◆ What you should do ◆
Each entry must appear again exactly as it does in the source.

[Opening Excerpted data section]

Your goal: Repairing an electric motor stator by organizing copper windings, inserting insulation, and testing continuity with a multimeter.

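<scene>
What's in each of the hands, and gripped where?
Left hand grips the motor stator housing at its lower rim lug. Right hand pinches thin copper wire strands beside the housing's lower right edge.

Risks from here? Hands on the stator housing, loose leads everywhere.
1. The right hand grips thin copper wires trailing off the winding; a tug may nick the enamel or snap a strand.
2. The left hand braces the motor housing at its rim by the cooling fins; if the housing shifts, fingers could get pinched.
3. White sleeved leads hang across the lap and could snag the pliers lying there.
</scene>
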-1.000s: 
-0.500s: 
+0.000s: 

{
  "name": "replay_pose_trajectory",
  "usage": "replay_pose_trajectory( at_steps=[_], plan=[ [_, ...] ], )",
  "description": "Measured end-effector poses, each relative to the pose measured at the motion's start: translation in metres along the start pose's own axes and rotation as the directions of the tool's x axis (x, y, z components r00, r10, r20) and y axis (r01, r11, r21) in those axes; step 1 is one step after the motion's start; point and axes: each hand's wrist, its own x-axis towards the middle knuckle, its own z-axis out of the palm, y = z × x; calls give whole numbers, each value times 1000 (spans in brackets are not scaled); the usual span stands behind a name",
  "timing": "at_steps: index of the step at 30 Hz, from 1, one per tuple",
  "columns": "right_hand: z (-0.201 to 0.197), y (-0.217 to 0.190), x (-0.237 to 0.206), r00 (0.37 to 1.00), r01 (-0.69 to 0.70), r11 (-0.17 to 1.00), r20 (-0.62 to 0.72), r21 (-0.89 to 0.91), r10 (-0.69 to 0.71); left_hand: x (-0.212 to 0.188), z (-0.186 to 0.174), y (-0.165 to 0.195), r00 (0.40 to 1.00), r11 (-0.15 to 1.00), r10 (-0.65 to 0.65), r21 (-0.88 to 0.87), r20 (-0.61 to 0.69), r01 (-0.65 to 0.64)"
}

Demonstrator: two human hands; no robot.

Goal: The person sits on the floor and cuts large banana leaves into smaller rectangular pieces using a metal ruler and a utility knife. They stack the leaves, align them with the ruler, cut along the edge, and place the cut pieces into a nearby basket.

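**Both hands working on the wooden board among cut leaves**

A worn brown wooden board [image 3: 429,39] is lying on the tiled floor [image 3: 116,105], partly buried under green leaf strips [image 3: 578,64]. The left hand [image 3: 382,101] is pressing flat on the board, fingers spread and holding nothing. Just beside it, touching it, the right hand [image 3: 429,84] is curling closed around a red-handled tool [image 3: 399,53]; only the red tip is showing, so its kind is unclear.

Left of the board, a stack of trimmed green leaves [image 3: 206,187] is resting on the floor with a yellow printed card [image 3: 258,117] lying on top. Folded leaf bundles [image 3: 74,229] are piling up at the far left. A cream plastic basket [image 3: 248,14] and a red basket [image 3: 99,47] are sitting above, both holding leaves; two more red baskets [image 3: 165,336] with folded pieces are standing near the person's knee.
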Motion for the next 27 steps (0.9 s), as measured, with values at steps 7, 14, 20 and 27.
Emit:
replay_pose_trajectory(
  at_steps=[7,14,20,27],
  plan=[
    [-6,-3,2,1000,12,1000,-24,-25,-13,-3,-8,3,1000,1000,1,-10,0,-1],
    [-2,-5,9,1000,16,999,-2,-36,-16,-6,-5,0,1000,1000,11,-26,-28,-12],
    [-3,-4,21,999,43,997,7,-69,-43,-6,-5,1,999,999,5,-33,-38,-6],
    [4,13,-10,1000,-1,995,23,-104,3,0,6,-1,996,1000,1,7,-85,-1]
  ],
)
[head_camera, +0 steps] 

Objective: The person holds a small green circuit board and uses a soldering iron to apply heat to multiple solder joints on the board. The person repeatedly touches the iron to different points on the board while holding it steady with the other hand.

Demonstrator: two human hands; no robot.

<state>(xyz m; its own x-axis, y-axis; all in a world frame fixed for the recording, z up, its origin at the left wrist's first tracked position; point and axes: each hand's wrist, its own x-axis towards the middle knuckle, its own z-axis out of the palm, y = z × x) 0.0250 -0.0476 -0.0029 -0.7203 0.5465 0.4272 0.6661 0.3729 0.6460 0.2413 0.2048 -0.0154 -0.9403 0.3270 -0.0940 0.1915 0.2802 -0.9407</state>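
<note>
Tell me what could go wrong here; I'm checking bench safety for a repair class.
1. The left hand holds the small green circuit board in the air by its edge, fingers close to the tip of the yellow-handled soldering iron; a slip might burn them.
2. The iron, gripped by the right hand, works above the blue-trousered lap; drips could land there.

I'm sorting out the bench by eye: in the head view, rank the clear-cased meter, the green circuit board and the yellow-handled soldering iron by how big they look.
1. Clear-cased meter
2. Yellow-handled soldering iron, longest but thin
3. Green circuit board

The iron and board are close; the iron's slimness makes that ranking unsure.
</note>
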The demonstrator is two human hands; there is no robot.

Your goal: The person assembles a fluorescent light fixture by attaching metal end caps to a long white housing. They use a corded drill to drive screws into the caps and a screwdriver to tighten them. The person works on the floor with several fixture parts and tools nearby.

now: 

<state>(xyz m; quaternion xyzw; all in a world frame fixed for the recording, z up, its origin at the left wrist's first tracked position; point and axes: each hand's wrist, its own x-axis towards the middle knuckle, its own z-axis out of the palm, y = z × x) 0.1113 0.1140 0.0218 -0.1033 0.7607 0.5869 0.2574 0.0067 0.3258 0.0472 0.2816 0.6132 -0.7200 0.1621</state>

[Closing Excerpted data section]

◆ Solution below ◆
Your goal: Repairing an electric motor stator by organizing copper windings, inserting insulation, and testing continuity with a multimeter.

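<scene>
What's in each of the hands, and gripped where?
Left hand grips the motor stator housing at its lower rim lug. Right hand pinches thin copper wire strands beside the housing's lower right edge.

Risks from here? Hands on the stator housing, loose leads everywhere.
1. The right hand grips thin copper wires trailing off the winding; a tug may nick the enamel or snap a strand.
2. The left hand braces the motor housing at its rim by the cooling fins; if the housing shifts, fingers could get pinched.
3. White sleeved leads hang across the lap and could snag the pliers lying there.
</scene>
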-1.000s: 
-0.500s: 
+0.000s: 

{
  "name": "replay_pose_trajectory",
  "usage": "replay_pose_trajectory( at_steps=[_], plan=[ [_, ...] ], )",
  "description": "Measured end-effector poses, each relative to the pose measured at the motion's start: translation in metres along the start pose's own axes and rotation as the directions of the tool's x axis (x, y, z components r00, r10, r20) and y axis (r01, r11, r21) in those axes; step 1 is one step after the motion's start; point and axes: each hand's wrist, its own x-axis towards the middle knuckle, its own z-axis out of the palm, y = z × x; calls give whole numbers, each value times 1000 (spans in brackets are not scaled); the usual span stands behind a name",
  "timing": "at_steps: index of the step at 30 Hz, from 1, one per tuple",
  "columns": "right_hand: z (-0.201 to 0.197), y (-0.217 to 0.190), x (-0.237 to 0.206), r00 (0.37 to 1.00), r01 (-0.69 to 0.70), r11 (-0.17 to 1.00), r20 (-0.62 to 0.72), r21 (-0.89 to 0.91), r10 (-0.69 to 0.71); left_hand: x (-0.212 to 0.188), z (-0.186 to 0.174), y (-0.165 to 0.195), r00 (0.40 to 1.00), r11 (-0.15 to 1.00), r10 (-0.65 to 0.65), r21 (-0.88 to 0.87), r20 (-0.61 to 0.69), r01 (-0.65 to 0.64)"
}

Demonstrator: two human hands; no robot.

Goal: The person sits on the floor and cuts large banana leaves into smaller rectangular pieces using a metal ruler and a utility knife. They stack the leaves, align them with the ruler, cut along the edge, and place the cut pieces into a nearby basket.

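**Both hands working on the wooden board among cut leaves**

A worn brown wooden board [image 3: 429,39] is lying on the tiled floor [image 3: 116,105], partly buried under green leaf strips [image 3: 578,64]. The left hand [image 3: 382,101] is pressing flat on the board, fingers spread and holding nothing. Just beside it, touching it, the right hand [image 3: 429,84] is curling closed around a red-handled tool [image 3: 399,53]; only the red tip is showing, so its kind is unclear.

Left of the board, a stack of trimmed green leaves [image 3: 206,187] is resting on the floor with a yellow printed card [image 3: 258,117] lying on top. Folded leaf bundles [image 3: 74,229] are piling up at the far left. A cream plastic basket [image 3: 248,14] and a red basket [image 3: 99,47] are sitting above, both holding leaves; two more red baskets [image 3: 165,336] with folded pieces are standing near the person's knee.
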Motion for the next 27 steps (0.9 s), as measured, with values at steps 7, 14, 20 and 27.
Emit:
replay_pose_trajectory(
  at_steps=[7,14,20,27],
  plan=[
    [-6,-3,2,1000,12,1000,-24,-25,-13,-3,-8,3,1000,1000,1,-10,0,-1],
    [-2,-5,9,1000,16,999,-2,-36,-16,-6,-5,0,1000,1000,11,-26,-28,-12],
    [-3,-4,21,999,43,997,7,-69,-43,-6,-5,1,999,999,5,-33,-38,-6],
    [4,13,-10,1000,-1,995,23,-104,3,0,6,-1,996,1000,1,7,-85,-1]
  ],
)
[head_camera, +0 steps] 

Objective: The person holds a small green circuit board and uses a soldering iron to apply heat to multiple solder joints on the board. The person repeatedly touches the iron to different points on the board while holding it steady with the other hand.

Demonstrator: two human hands; no robot.

<state>(xyz m; its own x-axis, y-axis; all in a world frame fixed for the recording, z up, its origin at the left wrist's first tracked position; point and axes: each hand's wrist, its own x-axis towards the middle knuckle, its own z-axis out of the palm, y = z × x) 0.0250 -0.0476 -0.0029 -0.7203 0.5465 0.4272 0.6661 0.3729 0.6460 0.2413 0.2048 -0.0154 -0.9403 0.3270 -0.0940 0.1915 0.2802 -0.9407</state>
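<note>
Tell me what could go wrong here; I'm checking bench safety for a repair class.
1. The left hand holds the small green circuit board in the air by its edge, fingers close to the tip of the yellow-handled soldering iron; a slip might burn them.
2. The iron, gripped by the right hand, works above the blue-trousered lap; drips could land there.

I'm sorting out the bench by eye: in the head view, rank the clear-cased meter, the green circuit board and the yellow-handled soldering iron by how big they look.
1. Clear-cased meter
2. Yellow-handled soldering iron, longest but thin
3. Green circuit board

The iron and board are close; the iron's slimness makes that ranking unsure.
</note>
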The demonstrator is two human hands; there is no robot.

Your goal: The person assembles a fluorescent light fixture by attaching metal end caps to a long white housing. They use a corded drill to drive screws into the caps and a screwdriver to tighten them. The person works on the floor with several fixture parts and tools nearby.

now: 

<state>(xyz m; quaternion xyzw; all in a world frame fixed for the recording, z up, its origin at the left wrist's first tracked position; point and axes: each hand's wrist, its own x-axis towards the middle knuckle, its own z-axis out of the palm, y = z × x) 0.1113 0.1140 0.0218 -0.1033 0.7607 0.5869 0.2574 0.0067 0.3258 0.0472 0.2816 0.6132 -0.7200 0.1621</state>

This finishes the answer.